* **Brief**:
Show every line of the data where the word "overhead" can be found.

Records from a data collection

-- Opening Marker --

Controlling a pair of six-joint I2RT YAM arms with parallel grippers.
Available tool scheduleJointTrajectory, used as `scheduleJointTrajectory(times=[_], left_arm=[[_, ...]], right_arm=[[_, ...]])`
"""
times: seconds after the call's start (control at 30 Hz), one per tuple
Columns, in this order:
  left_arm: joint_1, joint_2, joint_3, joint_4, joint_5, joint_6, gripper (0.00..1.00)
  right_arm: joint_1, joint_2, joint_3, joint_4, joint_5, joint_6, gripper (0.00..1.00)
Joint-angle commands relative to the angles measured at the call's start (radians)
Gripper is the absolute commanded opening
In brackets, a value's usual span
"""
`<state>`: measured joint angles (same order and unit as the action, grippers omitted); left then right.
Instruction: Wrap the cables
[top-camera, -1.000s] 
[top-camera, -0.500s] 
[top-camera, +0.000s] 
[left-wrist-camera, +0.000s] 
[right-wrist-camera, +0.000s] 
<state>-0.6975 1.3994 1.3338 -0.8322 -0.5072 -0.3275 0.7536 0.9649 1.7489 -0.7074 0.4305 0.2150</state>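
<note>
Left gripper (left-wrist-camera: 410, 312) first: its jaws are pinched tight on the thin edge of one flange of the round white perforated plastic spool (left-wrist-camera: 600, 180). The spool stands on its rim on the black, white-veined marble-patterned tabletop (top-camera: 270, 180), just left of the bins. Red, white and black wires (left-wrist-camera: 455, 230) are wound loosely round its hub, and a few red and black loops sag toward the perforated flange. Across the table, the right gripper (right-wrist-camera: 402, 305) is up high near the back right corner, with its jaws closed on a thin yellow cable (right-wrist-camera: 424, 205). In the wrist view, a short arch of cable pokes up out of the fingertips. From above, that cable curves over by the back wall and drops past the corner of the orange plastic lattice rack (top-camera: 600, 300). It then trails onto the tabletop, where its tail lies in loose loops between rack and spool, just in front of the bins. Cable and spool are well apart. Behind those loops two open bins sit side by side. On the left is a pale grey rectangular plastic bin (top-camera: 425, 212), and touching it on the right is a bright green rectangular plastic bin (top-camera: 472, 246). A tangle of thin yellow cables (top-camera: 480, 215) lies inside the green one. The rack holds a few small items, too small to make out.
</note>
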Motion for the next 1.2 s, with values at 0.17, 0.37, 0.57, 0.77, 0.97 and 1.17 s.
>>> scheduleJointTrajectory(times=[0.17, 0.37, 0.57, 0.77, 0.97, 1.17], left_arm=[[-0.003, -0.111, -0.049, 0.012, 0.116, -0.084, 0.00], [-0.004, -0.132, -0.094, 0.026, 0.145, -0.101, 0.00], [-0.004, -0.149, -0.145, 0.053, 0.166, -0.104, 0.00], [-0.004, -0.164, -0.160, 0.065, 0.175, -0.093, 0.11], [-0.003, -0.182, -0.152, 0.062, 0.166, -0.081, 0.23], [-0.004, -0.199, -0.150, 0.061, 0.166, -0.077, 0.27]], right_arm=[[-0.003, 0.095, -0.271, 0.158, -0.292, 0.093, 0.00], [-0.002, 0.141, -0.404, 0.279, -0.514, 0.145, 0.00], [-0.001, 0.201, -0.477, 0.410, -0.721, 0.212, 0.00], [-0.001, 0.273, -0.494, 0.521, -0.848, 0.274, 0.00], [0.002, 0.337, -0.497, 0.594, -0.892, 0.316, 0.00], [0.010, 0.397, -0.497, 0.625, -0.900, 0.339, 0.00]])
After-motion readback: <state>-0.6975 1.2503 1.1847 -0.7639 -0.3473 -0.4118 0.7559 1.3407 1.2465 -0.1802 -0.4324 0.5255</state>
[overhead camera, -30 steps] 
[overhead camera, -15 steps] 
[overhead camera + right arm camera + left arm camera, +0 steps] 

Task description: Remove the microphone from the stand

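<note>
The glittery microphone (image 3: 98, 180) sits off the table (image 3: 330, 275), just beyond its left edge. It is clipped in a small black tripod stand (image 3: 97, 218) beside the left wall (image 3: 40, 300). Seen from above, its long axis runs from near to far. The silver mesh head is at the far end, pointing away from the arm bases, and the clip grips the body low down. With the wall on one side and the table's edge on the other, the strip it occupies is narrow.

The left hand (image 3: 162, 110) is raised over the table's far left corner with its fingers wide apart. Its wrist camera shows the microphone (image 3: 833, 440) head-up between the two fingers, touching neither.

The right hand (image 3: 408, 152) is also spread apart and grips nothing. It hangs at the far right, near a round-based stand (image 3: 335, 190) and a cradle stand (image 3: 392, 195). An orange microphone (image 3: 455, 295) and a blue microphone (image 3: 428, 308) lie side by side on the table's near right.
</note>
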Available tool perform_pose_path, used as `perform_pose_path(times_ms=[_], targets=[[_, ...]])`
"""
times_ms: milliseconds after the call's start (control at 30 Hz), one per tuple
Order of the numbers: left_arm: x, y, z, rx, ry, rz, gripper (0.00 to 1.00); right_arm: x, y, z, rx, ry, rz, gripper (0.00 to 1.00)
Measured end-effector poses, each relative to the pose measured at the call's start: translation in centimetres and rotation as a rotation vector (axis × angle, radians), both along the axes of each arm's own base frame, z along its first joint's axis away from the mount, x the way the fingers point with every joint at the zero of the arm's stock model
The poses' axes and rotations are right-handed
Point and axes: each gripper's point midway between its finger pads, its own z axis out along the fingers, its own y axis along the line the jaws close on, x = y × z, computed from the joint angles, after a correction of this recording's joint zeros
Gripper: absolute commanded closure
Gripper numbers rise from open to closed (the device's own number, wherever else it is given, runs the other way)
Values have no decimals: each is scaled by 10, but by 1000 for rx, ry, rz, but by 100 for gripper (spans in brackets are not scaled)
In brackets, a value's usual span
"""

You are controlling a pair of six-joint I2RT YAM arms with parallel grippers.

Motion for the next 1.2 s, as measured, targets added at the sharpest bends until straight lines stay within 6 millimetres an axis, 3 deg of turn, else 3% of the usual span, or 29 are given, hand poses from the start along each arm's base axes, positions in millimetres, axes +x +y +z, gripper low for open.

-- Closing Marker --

* **Solution to this exercise**:
[overhead camera, -30 steps] 
[overhead camera, -15 steps] 
[overhead camera + right arm camera + left arm camera, +0 steps] 

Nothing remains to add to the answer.